We have long been enamored with the work of Bill James in baseball, and love to read Football Outsiders and their breakdown of the gridiron. We even offered our services to John Hollinger when he was scribing Basketball Prospectus and wasn't the ESPN branded guru as yet.

So it seems obvious then that we would be in numerical intoxication with the advent of Hoopdata (after being brought to our attention by their use in the Hoopinion recaps), a palace for advanced statistical basketball analysis, highlighted with their day after box scores complete with Usage Rate, Rebounding Rate, and Points Created/Points Used and their sortable database which makes our usual shoddy research more credible. In fact, we were in so deep this morning diving into the stats and fuming about Al Horford's criminal underuse that we failed to note that Josh Smith was one steal shy of a 5 X 5 which, while being part of the old style of box score, is an impressive feat nonetheless.

From their About Us, Hoopdata was launched in October 2009 and is dedicated to making basketball statistics more accessible and understandable for the common fan. It was founded by Joe Treutlein, who has some extensive basketball background listed in his bio, and it was he who THHB tracked down and was gracious enough to allow us a few questions so we can get to know him, his partners, and their site.

What is the origin and purpose of Hoopdata?

Hoopdata was basically born out of me playing around in excel with a bunch of numbers and realizing that all of the advanced stats sites out there were missing a few crucial features (namely league averages and sort options).
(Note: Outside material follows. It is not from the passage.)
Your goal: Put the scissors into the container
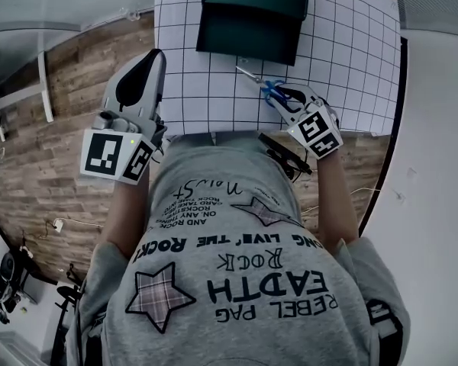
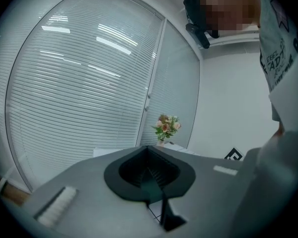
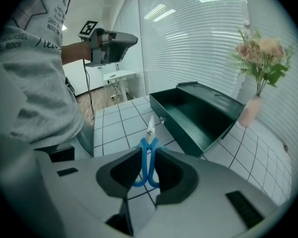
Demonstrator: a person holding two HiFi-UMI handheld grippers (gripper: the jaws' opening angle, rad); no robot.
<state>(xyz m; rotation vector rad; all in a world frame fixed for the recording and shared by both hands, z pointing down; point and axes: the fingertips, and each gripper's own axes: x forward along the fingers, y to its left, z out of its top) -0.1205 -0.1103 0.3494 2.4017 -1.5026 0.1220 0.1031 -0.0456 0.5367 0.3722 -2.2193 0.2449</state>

From there, I talked with Matt (Nolan, co-owner, programmer, and analyst) about getting the numbers online, and we then figured out with his programming skills, we could also parse play-by-play information to record stats that aren't available anywhere else. Everything else really grew from there.

Are there any mentors or inspirations behind your work?

Mentors, no, but there's no denying that all the work we do is heavily influenced by the likes of John Hollinger, Dean Oliver, David Berri, and all of the great members of the apbrmetrics community. Funnily enough, though, I don't really consider myself a stats guy. Phil Jackson and Dean Smith's books have probably had a greater impact on my perspective of basketball from an analytical standpoint, for example.

Is this a full time job, full time passion, or both?

For me, it's part of a full time passion, which is the analysis of basketball, something I intend to make my career, and have been working towards for the past five years through my work at DraftExpress and Synergy Sports Technology. As for full time job, it's a good deal of work, but not to the point I'd call it a full time job, and I don't think either of us ever plan to make this a primary source of income.

What’s the most important thing for readers to understand about Hoopdata?

We're just trying to give our readers as much information as possible to be used for analyzing the NBA, and present it in a format that is highly accessible and easy to understand. The important thing to remember, though, is that basketball is a highly contextual game, and stats only tell a small part of the story. I think using our site is a great way to supplement what you see on the court, but statistical analysis will always be just that.

Where do you see the future of statistics and basketball analysis?

The NBA is a copycat league, and as teams like Houston continue to have success with their 29 million dollar rotation that has no lottery picks, just one former lottery pick, and only two players making the league average salary, eventually teams will catch on and try to emulate their decision-making. That said, while plenty of teams are likely to devote more efforts to statistical analysis in the near future, there will certainly be those that stubbornly leave themselves behind, and probably just as many who will misuse statistics in their attempts to emulate, leading to failure.

THHB thanks the entire Hoopdata team for their work and Mr. Treutlein for his time in responding to our questions. We wish them all the best in their efforts and look forward to their future work and features.